### Prompt
The answer should consist of each line below that contains the word "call".

### Data section

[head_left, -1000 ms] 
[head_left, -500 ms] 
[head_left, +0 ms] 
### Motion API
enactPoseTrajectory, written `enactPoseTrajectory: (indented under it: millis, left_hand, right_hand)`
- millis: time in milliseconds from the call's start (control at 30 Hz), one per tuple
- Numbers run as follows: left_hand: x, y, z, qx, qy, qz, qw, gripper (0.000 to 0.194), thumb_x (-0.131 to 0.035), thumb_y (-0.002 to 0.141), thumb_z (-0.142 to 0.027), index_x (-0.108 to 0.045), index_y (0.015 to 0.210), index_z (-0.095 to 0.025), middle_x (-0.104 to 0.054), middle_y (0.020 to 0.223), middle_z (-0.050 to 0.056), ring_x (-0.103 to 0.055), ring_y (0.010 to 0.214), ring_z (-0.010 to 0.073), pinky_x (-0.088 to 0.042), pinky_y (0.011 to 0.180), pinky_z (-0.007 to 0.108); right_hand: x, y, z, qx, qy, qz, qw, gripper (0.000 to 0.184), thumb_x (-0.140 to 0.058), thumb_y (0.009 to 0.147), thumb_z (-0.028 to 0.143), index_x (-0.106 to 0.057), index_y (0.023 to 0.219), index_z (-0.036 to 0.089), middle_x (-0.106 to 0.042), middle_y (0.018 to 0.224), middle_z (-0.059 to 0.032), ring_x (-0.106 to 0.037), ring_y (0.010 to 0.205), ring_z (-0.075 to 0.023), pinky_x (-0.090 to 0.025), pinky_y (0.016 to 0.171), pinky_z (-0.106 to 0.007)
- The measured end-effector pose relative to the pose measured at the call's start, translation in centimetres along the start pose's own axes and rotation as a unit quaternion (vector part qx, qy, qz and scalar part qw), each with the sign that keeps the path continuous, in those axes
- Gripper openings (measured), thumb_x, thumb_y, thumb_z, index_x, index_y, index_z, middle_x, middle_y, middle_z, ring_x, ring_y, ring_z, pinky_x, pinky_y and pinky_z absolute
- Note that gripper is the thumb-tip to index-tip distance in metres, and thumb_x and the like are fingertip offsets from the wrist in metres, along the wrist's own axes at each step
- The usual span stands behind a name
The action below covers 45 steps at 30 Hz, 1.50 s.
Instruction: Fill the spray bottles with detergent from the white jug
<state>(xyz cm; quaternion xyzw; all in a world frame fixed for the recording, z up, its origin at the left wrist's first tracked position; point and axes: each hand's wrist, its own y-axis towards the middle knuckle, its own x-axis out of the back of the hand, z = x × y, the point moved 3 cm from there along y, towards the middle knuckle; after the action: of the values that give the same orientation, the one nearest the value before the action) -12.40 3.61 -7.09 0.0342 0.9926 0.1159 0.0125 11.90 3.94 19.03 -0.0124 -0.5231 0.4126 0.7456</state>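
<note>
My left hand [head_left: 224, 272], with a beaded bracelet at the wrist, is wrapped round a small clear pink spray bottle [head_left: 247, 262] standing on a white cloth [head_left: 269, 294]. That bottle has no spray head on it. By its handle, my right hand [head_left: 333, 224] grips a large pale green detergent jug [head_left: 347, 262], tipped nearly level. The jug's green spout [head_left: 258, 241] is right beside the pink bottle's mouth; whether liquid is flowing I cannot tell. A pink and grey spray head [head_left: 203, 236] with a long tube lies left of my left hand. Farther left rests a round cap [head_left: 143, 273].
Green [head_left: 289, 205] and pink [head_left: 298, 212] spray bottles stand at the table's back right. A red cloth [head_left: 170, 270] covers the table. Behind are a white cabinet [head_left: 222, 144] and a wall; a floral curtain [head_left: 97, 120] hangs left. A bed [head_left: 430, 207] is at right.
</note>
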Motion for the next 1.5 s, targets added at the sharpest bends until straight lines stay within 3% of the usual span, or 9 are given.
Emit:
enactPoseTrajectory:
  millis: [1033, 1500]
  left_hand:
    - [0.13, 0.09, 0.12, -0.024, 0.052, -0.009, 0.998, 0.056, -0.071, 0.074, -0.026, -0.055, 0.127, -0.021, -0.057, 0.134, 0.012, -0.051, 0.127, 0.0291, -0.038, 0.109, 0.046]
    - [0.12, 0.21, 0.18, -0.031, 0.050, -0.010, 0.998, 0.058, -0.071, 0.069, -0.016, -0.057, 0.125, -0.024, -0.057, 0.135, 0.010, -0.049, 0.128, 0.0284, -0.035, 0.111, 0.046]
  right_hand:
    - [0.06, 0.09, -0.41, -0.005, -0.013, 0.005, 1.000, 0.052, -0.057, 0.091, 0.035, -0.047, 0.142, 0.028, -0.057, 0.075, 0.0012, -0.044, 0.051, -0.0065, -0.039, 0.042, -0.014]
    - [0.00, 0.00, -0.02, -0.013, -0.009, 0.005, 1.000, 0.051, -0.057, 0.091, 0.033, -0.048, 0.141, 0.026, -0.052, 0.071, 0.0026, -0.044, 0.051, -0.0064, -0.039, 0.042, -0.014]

### Answer space
- millis: time in milliseconds from the call's start (control at 30 Hz), one per tuple
- The measured end-effector pose relative to the pose measured at the call's start, translation in centimetres along the start pose's own axes and rotation as a unit quaternion (vector part qx, qy, qz and scalar part qw), each with the sign that keeps the path continuous, in those axes

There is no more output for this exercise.